What is a Salt Ship? Lion Salt Works curator Liz Royles talks us through a precious object from the award-winning Cheshire museum and heritage site's collection
"I was lucky enough to be able to be able to choose this object when I curated the recently-refurbished £10 million Lion Salt Works Museum based near Northwich in Cheshire.
My favourite object is the ‘Nantwich Salt Ship’ – hewn from oak sometime around the Norman Conquest. It is both an unusual and unique object to the salt towns of Cheshire, where for thousands of years salt has been (and still is) a key industry.
On one level, I love the ‘Salt Ship’ because, being one of the oldest objects on display, it marks the start of a visitor’s journey through the story of salt, as told at the museum. But I think I must confess that my love of this object stems also from my passion and training in archaeology.
Though I didn’t lift this particular object from the ground, I have in my career been present when normally perishable items, thousands of years old, such as wood, clothing and leather have risen intact from the earth.
On a usually muddy, sometimes cold ‘dig’, finding a relic that by rights should have perished and was last touched by the ancient hands, is intensely exciting. But there is trepidation about getting it undamaged from the ground and then a certain amount of fear as the race to preserve the object kicks in.
Objects like the salt ship need the right chemical treatments and interventions to take place fast so you don’t destroy what you aim to save. So when I look at the ‘Nantwich Salt Ship’, I am fully aware of the triumph that getting this object in front of the public represents.
Looking at the picture attached, you must be wondering ‘where is the ship’? The answer is that the name is misleading. Although it looks a bit like a ship’s hull, this item is actually a container to hold brine.
This doesn’t sound very remarkable until we think ‘where has this brine come from?’ It is not from the sea – the brine carried by this container has always bubbled up naturally as pools from beneath the Cheshire plain. Cheshire is one of the only places in the UK to have deep reserves of Triassic halite or salt.
Historically, salt has always been difficult to mine, making it a very valuable product. But it is also crucial in other very immediate ways that apply to us today – no-one on earth can function without salt – it is a vital mineral for the human body.

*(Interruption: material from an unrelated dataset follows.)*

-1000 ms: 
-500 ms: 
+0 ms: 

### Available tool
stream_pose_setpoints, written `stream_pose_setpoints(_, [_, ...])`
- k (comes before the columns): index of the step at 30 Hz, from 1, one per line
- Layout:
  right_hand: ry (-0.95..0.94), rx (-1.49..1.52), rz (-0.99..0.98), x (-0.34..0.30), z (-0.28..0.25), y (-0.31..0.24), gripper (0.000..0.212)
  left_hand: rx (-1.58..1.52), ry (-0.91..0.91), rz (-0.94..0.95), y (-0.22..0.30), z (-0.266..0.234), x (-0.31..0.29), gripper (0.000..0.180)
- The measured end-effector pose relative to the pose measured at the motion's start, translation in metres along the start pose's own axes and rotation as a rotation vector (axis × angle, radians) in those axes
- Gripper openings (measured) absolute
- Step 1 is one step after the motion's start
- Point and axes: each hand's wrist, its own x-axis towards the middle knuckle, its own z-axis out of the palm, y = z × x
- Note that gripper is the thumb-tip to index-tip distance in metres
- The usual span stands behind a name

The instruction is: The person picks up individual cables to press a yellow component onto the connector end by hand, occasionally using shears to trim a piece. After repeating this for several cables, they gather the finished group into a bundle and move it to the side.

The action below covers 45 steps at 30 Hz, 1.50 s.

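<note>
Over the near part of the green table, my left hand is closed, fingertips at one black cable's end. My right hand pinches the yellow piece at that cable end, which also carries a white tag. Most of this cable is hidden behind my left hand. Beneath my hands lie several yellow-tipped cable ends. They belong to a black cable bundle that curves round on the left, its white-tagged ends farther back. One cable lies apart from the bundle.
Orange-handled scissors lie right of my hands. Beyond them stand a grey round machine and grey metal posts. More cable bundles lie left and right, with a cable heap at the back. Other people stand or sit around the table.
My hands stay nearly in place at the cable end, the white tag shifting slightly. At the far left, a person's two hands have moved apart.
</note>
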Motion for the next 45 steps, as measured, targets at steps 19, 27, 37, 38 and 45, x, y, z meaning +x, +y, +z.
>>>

Moreover, in ancient times, it was also a vital food preservative. So historically, finding salt in soluable form was a God-send and a valuable commodity. During their occupation, the Romans, were quick to realise that if they boiled the brine in open pans they could produce salt crystals. This salt was paid to Roman soldiers - and the word ‘salary’ derives from the Latin word for salt.
It seems almost unbelieveable but this ‘open-pan’ method of salt-making was passed on almost unchanged for hundreds of year. Analysis of the rings of the oak ‘Nantwich Salt Ship’ show it was felled about 1191 and there are indications that it was still in use as a receptacle for moving brine to the salt pans until the 16th century, when the site at Nantwich closed.
But this did not mark the end of the remarkable story of open-pan salt-makin. This continued in an unbroken line, using almost identical methods, until the closure of the last works – those of the Lion Salt Works in 1986.
In its heyday, salt from Cheshire accounted for 86% of all salt in the country and was shipped around the world. It was a founding industry of Liverpool; it accounts for Cheshire’s flavoursome cheese (all cheese needs salt) as well as Cheshire’s thriving chemical industry (salt is a catalyst for many chemical processes).
Thanks to a generous Heritage Lottery Fund grant, the Stove and Pan Houses of the Lion Salt Works have been meticulously restored and renovated by Cheshire West and Chester Council. We are proud to have recently won the UK’s top conservation award from the Civic Trust.
The museum has interactive displays, including a light and sound show that simulates the clouds of steam that once rose from the bubbling pans and a ‘subsiding house’ shows what happened to some of Northwich’s houses once mining salt started (before there was an understanding of the need to ‘shore up’ salt caverns).
Valuable information was saved by the museum’s passionate trustees before it was closed for business for the last time, including the entire contents from the manager’s Office. During restoration, poignant finds were made: for instance, cigarette packets on which the number of salt blocks made by workers were recorded to make sure they got the right ‘piece work’ wages.
The museum is also fortunate in having oral histories from the last owner, John Thompson, as well as former workers on the site. They bring to life this site’s history. There can’t be many Scheduled Ancient Monuments that can interview past workers for insights into working life.
And yet, somehow, of all the objects that define salt and its huge importance to Cheshire, my heart is still with the ‘Nantwich Salt Ship’ – a very fragile survivor of the early days of the open-pan salt industry in Cheshire."